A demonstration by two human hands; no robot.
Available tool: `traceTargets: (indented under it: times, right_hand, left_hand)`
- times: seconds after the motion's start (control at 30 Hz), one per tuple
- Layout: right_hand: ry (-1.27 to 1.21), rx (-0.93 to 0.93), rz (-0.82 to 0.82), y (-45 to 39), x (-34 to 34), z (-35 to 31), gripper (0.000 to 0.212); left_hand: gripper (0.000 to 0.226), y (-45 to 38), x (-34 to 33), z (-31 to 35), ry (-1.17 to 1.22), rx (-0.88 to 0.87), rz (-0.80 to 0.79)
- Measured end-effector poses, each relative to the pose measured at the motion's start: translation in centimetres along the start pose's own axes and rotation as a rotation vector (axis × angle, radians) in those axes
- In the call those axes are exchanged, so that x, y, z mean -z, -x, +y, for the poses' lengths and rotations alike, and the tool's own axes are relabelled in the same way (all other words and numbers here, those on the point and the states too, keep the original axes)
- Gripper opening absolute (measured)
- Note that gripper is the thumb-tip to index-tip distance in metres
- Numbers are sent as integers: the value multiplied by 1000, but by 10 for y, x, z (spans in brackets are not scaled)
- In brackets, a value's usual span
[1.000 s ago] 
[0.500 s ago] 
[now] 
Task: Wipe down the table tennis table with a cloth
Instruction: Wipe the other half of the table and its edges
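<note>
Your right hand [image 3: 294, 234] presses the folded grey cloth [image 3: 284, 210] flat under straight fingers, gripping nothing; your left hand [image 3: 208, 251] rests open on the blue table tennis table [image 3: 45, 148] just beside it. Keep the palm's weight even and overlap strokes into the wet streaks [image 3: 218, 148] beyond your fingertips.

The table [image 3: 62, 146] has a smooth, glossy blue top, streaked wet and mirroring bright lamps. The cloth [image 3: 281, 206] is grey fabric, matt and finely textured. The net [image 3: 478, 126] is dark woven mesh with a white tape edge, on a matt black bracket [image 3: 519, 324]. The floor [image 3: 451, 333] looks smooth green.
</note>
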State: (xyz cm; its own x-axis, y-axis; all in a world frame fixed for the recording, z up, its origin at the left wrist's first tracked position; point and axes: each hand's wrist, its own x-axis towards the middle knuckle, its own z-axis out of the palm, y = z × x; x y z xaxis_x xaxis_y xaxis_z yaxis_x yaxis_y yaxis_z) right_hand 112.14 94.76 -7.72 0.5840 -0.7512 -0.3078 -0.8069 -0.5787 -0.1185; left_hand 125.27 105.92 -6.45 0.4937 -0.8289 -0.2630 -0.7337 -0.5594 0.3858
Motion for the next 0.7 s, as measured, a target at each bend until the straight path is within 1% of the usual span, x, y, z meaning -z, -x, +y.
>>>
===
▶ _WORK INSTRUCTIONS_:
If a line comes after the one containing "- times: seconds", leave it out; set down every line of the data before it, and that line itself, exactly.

▶ _ANSWER SPACE_:
A demonstration by two human hands; no robot.
Available tool: `traceTargets: (indented under it: times, right_hand, left_hand)`
- times: seconds after the motion's start (control at 30 Hz), one per tuple

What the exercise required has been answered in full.